You know, after my recent re-read of Thomas F. Torrance' Space, Time and Incarnation, I have become Christian again. I always knew I would. I've kept a life-long bet with God that involved a lot of swearing and challenging and still more outright denial. 

I have made a cursory study of physics and Chinese poetics and sociology and plenty more. I have repaired things better than my betters, and in the end all the rational pursuit amnog knowers in the known cosmos works in denial of Christ's basic message of love. More basic even than subatomic, so-called, particles.

The Christians are the worst. They deny Him in His Name. My Christ is nothing if not ironic. You cannot know me by your ways. You cannot find me by your rocketry. You can only destroy yourself along the way. Otherworldy and everpresent all the same is  life elsewhere.

Other life in the cosmos is always present. 

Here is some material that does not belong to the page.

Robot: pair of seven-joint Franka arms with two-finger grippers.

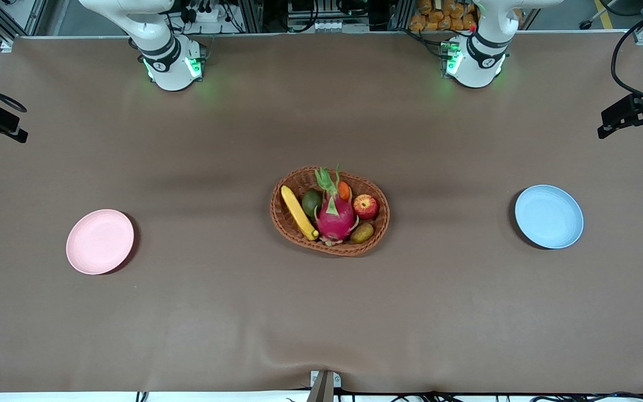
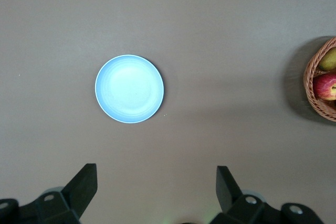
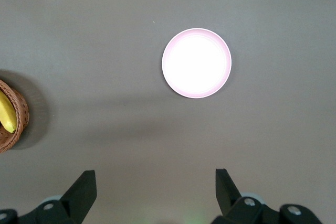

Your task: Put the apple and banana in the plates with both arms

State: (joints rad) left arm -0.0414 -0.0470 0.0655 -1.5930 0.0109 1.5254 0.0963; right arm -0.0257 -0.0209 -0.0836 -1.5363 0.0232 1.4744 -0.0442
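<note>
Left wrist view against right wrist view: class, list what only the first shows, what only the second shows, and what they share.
Only the left wrist view shows the round light blue plate, bare, and the small red apple in the oval woven brown basket, beside a brownish-yellow oval fruit. Only the right wrist view shows the round pale pink plate, also bare, and the yellow banana in that basket. Both share the brown table, a slice of the basket, and an open gripper high over the table: left gripper, right gripper.

L pincer open, raised; R pincer same; both waiting
</note>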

So yeah, I watched the final installment of the HBO series called "Succession" last night. Brilliant! The old man cons his son into being as ruthless as he was. The son destroys the father and thereby ensures his empire's persistence beyond even his own death. I'd thought it might be allusive of, say, Rupert Murdoch, or the Bush Dynasty. But no, it's about papal lineage or Falwells or Robertses or any other power mongering structures. Supreme court injustices.

No wait! There's the Oprah interview. God save the Queen bee

Be I ever so humble, it would never have been enough. And yet I persist, in all humility, as though I had something to say. How rude!